Kennedy-Doig uses saturated colors and blocky shapes to bring viewers into her East London neighborhood, where many immigrants from Trinidad live. Like urban communities everywhere, elements unique to the place (local bars, clothes and automobiles) appear alongside generic features (fast-food chains, crowded streets and public toilets).
Young women trying to find their place in the mix is Kennedy-Doig’s big subject. And she handles it masterfully, painting friends and strangers engaged in everyday activities as they search for epiphanies amid the confusion. Her nearly life-size figures appear to pop from the picture plane.

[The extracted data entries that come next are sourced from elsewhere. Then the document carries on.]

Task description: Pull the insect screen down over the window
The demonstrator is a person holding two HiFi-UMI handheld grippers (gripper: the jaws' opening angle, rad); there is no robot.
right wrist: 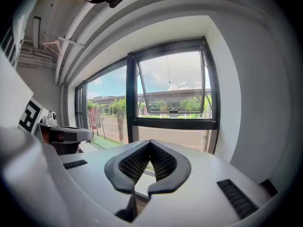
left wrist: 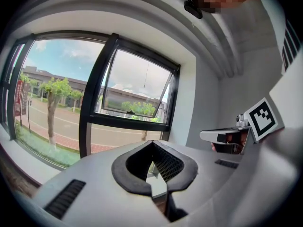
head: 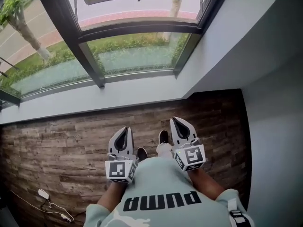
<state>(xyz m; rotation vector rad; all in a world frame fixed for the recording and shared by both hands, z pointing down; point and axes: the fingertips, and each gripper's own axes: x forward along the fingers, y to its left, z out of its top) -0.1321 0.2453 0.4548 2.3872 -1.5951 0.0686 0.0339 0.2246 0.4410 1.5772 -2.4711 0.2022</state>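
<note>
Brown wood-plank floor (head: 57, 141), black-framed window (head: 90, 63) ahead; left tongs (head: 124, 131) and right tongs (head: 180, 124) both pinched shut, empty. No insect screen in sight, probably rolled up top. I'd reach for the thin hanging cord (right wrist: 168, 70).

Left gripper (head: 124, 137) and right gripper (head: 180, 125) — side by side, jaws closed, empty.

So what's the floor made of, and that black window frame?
The floor looks like wood planks: brown and matte, with grain streaks and plank seams. It could also be wood-look laminate or tile. The window frame is probably painted metal: dark, smooth, straight slim bars with a slight sheen. Plastic can't be ruled out.
</note>
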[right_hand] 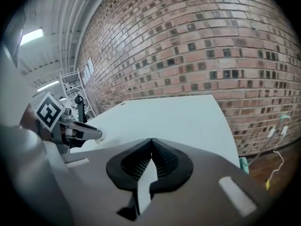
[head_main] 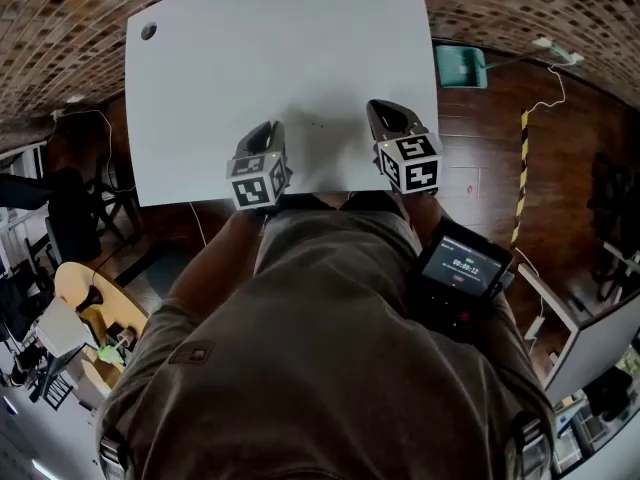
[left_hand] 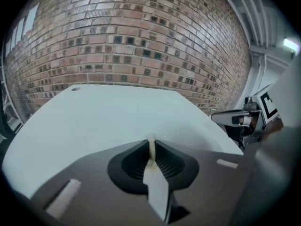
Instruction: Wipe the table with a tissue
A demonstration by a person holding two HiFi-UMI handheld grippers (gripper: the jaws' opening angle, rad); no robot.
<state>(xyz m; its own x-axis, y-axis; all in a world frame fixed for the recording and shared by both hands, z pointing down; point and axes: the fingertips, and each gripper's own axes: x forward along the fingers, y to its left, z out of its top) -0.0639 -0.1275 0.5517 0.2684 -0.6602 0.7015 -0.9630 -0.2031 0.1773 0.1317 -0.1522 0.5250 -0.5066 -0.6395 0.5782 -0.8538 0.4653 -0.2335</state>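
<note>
The white table (head_main: 280, 68) stretches ahead of me, and both grippers hover over its near edge. My left gripper (head_main: 262, 136) is shut on a small pale scrap of tissue (left_hand: 151, 149), which pokes out between its closed tips. In the right gripper view the same scrap (right_hand: 99, 135) shows as a white dot at the left gripper's (right_hand: 87, 134) tip. My right gripper (head_main: 386, 113) is shut with nothing between its ribbed pads (right_hand: 162, 160). It is level with the left one and to its right, seen from the side as the right gripper (left_hand: 235, 118). No other tissue is visible on the table.
A small dark hole (head_main: 148, 31) marks the table's far left corner. A brick wall (left_hand: 141, 36) rises behind the table. On the floor to the right are a teal box (head_main: 461, 65), a white cable and a yellow-black striped strip (head_main: 520, 178). Chairs and desks (head_main: 70, 298) crowd the left.
</note>
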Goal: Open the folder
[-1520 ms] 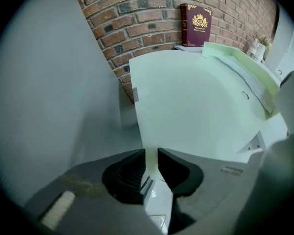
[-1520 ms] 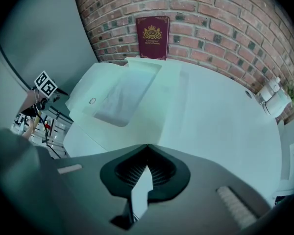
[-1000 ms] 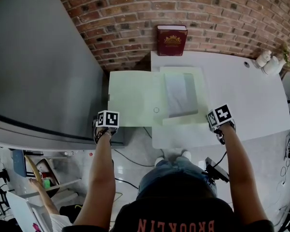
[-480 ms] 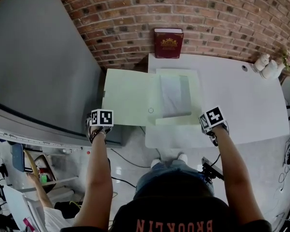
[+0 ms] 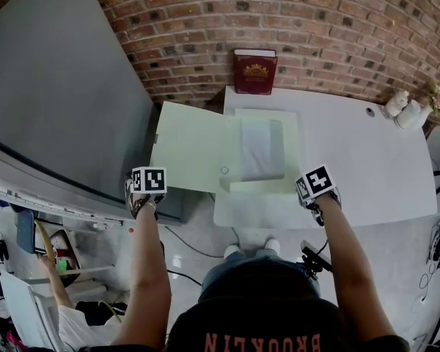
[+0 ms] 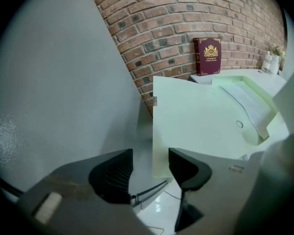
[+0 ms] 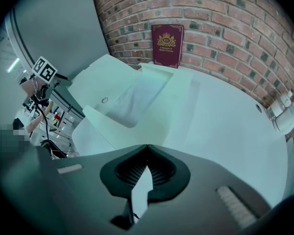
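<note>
One folder (image 5: 194, 147) lying open, left gripper (image 6: 150, 173) spread, right gripper (image 7: 147, 153) pressed together

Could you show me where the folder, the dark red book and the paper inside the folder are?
folder (image 5: 191, 149): head view, on its opened left cover.
dark red book (image 5: 254, 72): head view, middle of its front cover.
paper (image 5: 262, 149): head view, middle of the sheet.
</note>
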Tool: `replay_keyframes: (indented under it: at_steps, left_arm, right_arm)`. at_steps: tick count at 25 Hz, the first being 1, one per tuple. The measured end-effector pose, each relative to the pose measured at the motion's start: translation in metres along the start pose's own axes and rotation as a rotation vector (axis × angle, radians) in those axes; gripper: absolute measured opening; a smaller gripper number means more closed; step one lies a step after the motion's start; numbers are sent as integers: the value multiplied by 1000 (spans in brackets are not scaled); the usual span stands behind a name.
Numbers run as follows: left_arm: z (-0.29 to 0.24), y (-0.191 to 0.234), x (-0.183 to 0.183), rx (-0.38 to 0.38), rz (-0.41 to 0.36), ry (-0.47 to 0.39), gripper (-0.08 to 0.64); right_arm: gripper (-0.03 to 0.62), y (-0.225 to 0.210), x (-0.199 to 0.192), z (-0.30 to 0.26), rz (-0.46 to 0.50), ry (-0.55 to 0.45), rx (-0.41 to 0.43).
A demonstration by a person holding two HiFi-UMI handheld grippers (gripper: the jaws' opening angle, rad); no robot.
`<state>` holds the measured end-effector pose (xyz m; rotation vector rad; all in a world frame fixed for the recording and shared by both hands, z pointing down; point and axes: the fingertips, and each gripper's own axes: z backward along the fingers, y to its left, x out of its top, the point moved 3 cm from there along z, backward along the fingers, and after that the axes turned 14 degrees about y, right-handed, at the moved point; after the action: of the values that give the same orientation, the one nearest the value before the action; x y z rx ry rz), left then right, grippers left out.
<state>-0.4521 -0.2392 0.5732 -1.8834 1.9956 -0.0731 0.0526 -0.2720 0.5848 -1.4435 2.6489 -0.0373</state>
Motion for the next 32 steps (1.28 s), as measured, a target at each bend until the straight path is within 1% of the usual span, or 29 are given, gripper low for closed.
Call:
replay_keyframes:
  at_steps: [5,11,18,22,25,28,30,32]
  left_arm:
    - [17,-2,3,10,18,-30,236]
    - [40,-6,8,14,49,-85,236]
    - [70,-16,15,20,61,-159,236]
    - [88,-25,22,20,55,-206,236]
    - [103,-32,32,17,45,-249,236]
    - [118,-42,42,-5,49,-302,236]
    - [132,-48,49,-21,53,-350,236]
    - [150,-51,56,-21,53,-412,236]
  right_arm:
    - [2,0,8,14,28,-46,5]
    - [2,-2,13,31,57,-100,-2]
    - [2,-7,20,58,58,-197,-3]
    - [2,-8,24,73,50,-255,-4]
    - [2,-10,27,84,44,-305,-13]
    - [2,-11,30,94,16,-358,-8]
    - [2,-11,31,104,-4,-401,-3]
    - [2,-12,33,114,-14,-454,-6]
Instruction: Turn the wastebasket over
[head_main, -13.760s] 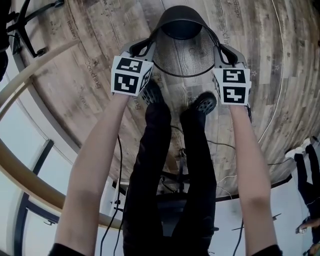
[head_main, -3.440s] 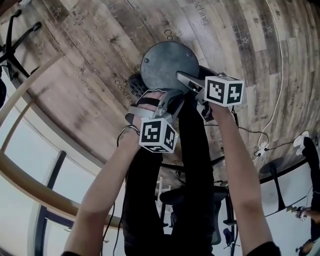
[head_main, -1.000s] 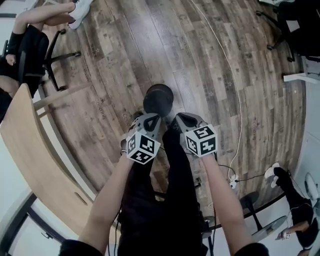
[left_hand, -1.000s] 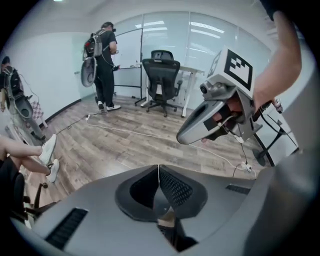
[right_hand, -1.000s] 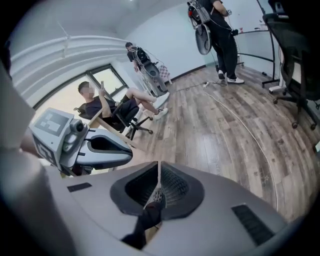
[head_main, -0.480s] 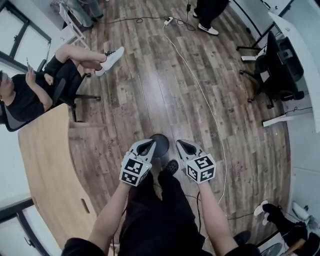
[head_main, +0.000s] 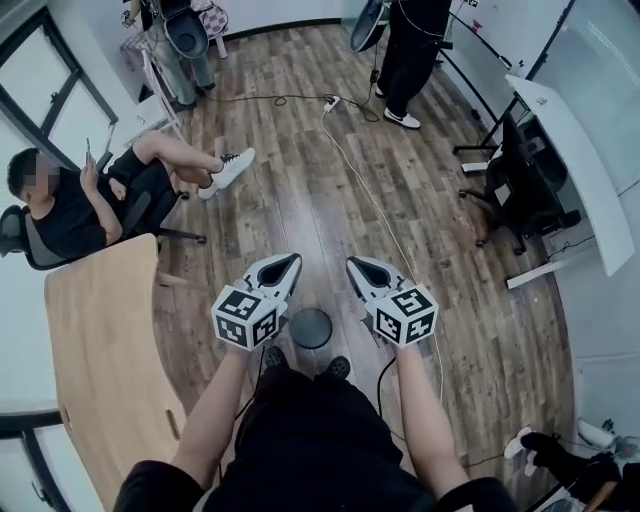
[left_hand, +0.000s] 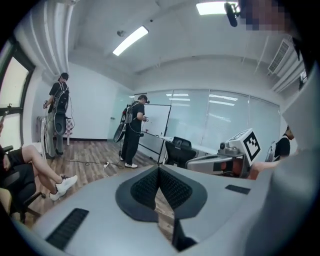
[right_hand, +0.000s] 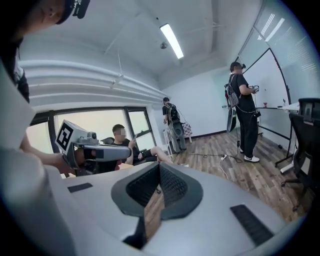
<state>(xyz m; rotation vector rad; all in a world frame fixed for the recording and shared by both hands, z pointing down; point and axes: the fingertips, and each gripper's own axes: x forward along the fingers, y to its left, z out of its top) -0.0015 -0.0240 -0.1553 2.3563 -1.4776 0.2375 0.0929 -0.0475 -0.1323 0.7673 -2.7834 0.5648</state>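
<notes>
**Head view: wastebasket on floor, both tools shut & empty**

Dark grey round wastebasket (head_main: 311, 328) stands on the wood-plank floor (head_main: 300, 200), below and btwn the two tools, touching neither. Its top reads as a flat closed disc, so prob. base-up. Task looks done, tho the mouth can't be checked from above.

L gripper (head_main: 290, 263): pads pressed together, nothing btwn them. R gripper (head_main: 357, 266): same, closed on nothing. Both are held side by side, well above the basket, pointing out across the room.

Person's black shoes (head_main: 337, 366) sit just behind the basket, under the tools. Left of the L gripper is a curved light-wood tabletop (head_main: 100, 340). Ahead of the jaws a thin white cable (head_main: 385, 215) runs over the floor, w/ a seated person in black (head_main: 75, 210) fwd-left.

Risks:
- A step fwd could toe the basket and tip it back over, since it's so near the feet.
- If a re-grip is needed, the closed jaws would only shove the rim unless opened first.
- The cable ahead is a trip hazard.
</notes>
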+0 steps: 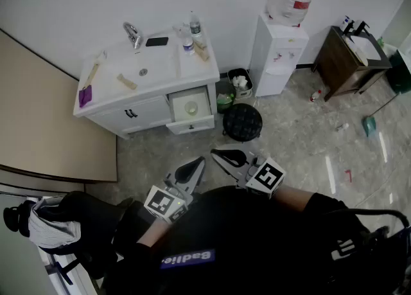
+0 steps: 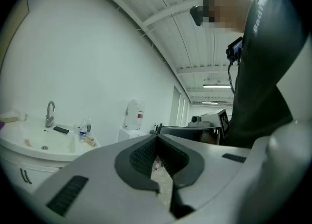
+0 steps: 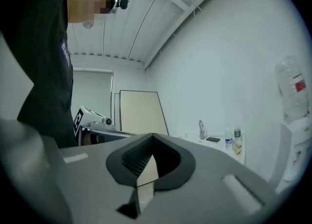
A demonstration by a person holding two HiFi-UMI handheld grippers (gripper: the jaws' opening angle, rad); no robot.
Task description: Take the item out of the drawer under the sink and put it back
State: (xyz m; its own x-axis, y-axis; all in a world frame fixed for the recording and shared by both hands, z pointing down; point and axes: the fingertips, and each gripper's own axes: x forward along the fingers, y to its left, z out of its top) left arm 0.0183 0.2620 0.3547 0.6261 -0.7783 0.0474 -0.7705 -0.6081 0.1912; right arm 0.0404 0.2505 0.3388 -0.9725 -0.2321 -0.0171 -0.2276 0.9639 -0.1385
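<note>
**Item in the open drawer, both grippers closed and well back**

The round pale item (image 1: 191, 108) lies in the open drawer (image 1: 190, 122), which stands pulled out from the right end of the white vanity (image 1: 138, 112). You cannot tell from here what the item is. The drawer's front edge juts out past the cabinet doors beside it.

Just right of the drawer stand a small bin with green contents (image 1: 225, 99) and a round black bin (image 1: 242, 121), so that side is tight. Bare floor (image 1: 160, 152) lies open in front of the drawer and reaches to your grippers. A beige panel (image 1: 38, 120) closes off the far left, and the water dispenser (image 1: 277, 53) stands against the wall beyond the bins.

Your left gripper (image 1: 200, 160) has its jaws pressed together with nothing between them. Your right gripper (image 1: 214, 153) also shows its tips meeting, and it holds nothing. Both sit close to your body, side by side and well apart from the drawer, pointing toward the vanity.
</note>
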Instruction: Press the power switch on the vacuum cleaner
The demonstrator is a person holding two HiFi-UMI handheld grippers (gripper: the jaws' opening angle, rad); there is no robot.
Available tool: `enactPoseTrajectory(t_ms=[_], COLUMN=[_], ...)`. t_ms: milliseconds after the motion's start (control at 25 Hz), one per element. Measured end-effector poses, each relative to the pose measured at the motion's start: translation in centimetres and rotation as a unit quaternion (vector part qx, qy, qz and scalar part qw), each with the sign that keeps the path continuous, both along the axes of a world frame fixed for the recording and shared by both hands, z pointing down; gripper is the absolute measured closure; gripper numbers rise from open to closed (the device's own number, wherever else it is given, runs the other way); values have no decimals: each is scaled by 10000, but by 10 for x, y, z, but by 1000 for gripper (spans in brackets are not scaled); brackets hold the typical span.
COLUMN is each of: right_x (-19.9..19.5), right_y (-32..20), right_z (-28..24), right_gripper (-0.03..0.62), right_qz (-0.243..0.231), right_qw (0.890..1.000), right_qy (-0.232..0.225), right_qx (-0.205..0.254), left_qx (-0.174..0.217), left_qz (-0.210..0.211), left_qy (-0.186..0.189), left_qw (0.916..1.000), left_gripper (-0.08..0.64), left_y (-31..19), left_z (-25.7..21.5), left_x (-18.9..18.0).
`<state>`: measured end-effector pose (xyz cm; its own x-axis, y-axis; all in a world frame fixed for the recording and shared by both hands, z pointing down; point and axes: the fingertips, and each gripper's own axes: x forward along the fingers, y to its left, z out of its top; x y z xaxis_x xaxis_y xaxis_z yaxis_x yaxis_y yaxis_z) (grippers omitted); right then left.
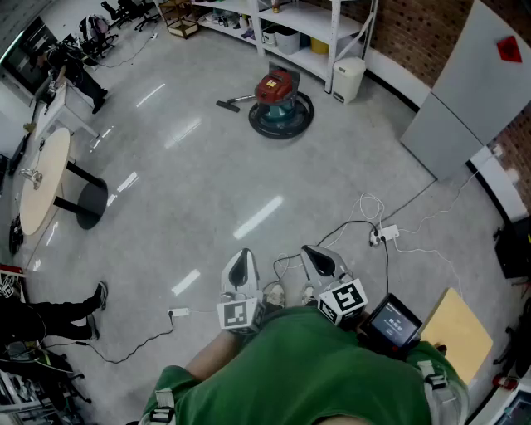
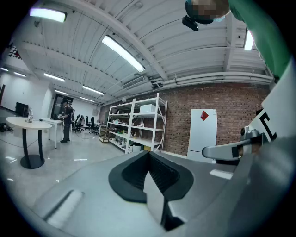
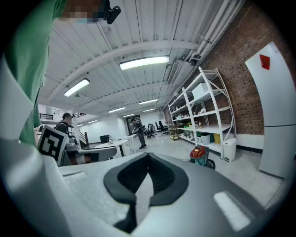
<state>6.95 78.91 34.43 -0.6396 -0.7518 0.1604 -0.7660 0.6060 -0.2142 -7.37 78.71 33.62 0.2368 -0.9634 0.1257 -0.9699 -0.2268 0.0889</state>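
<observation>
The vacuum cleaner (image 1: 280,104), with a red top on a round teal base and a hose lying to its left, stands far off on the grey floor in front of the shelving. It also shows small in the right gripper view, as the vacuum cleaner (image 3: 200,155) beyond the jaws. The left gripper view does not show it. My left gripper (image 1: 241,270) and right gripper (image 1: 322,261) are held side by side close to the person's body, well short of the vacuum. Both are shut with nothing between their jaws, as seen on the left gripper (image 2: 149,155) and the right gripper (image 3: 148,157).
White shelving (image 1: 290,25) and a white bin (image 1: 348,79) stand behind the vacuum. A round white table (image 1: 41,178) is at the left. A power strip with cables (image 1: 383,235) lies right of my path, and another cable (image 1: 178,313) at the left. A white panel (image 1: 469,91) leans at right.
</observation>
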Motion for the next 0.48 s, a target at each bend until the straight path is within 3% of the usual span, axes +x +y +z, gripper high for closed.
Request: enactPoseTrajectory(t_ms=[480], right_x=[15], right_y=[-9], right_z=[5], right_gripper=[591], right_qz=[46], right_qw=[9999], right_qy=[-136], right_qx=[-21], left_qx=[-37], left_qz=[-78], left_qy=[-12], left_qw=[10000], left_gripper=[553], left_y=[-8], left_z=[6], left_x=[10])
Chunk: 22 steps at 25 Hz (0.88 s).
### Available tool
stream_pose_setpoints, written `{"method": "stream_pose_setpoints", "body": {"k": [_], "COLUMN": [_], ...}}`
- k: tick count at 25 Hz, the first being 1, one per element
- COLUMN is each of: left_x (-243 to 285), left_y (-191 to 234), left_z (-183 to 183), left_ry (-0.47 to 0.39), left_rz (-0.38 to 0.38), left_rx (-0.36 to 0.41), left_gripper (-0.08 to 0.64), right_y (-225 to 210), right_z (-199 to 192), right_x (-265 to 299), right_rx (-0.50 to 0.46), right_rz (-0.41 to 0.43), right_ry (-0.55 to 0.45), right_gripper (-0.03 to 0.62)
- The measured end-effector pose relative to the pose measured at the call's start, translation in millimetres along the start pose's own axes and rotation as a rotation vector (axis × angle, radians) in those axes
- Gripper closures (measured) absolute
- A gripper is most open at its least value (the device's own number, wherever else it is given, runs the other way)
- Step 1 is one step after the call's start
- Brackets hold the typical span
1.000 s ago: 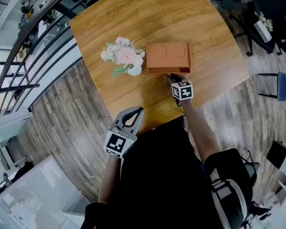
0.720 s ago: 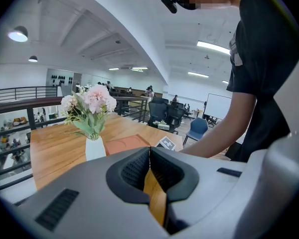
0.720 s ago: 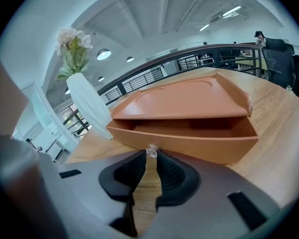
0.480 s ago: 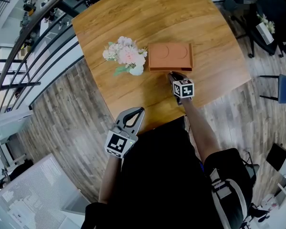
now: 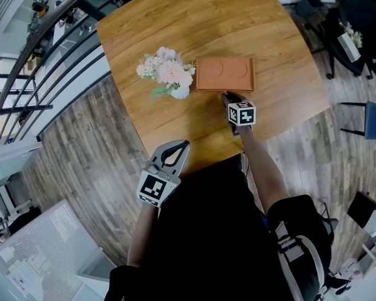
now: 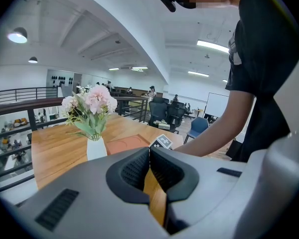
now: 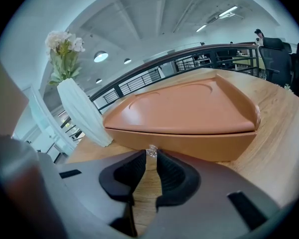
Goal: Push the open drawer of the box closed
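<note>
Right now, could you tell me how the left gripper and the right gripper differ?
The left gripper hangs at the table edge, far from the box; the right gripper meets its drawer front. Left gripper's jaws are shut on nothing; right gripper's pinch the knob. Both point toward the box.

Indoor, bright, even light. Sources sit overhead: a round lamp and a strip light, both blown out to white. The head view is sharp at centre, with floor and railings bowed toward the edges. The table is evenly lit, with only faint soft shadows. Both gripper views have dark corners and heavy barrel bend. Shells of the left gripper and right gripper sit close to the lens and look soft. Dull sheen on the box top; the knob glints.
</note>
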<state>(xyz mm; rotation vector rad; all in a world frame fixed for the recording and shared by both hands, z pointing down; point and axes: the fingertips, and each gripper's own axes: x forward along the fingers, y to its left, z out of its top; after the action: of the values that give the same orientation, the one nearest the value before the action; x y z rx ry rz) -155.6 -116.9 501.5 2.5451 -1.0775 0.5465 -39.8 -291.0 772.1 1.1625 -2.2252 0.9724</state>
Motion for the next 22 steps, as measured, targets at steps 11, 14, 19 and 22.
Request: {"method": "stream_pose_setpoints", "body": {"k": [11,14,19,22], "left_x": [-6,-7,-6,-4], "left_y": [-1,-4,-9,-11], "left_z": [1,0,-1,1], "left_ry": [-0.049,-0.02,-0.011,-0.036], "left_rz": [0.027,0.026,0.026,0.027], "left_rx": [-0.002,-0.004,-0.006,-0.004], "left_gripper": [0.535,0.535,0.535,0.535], "right_y": [1,0,-4,-4], "right_z": [1,-3,-17,-24], "right_x": [-1,-2,-11,-21], "right_rx": [0.001,-0.005,0.006,0.003], "right_rz": [0.012,0.019,0.016,0.017], "right_ry": [-0.007,-0.008,0.013,0.016], "right_gripper": [0.504,0.449,0.446,0.459]}}
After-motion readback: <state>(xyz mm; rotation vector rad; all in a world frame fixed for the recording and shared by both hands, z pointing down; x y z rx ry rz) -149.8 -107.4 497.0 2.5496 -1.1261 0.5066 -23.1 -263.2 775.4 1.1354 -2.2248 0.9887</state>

In contrast, Showering paints with a light touch, often creating diaphanous landscapes that recede into the distance. The golden tones of her oils on canvas, accented by wine reds and seasoned greens, make you feel as if you are looking into her inner world, where bittersweet memories swirl around pleasant reveries about how life might turn out.
The figures in Showering’s paintings — along with the mountains, rivers and forests — are dreamy, almost ghostly. Her brush stokes — both quick and confident — bring just the right kick of precision, making for images that resonate in the mind’s eye long after you see them in the flesh. Her love of late 19th and early 20th century European painting is palpable.
Despite significant differences in style, subject and paint handling — as well as attitude and outlook — both artists invite us to ponder the elusiveness of identity, particularly as it plays out along the permeable borders between appearances and reality.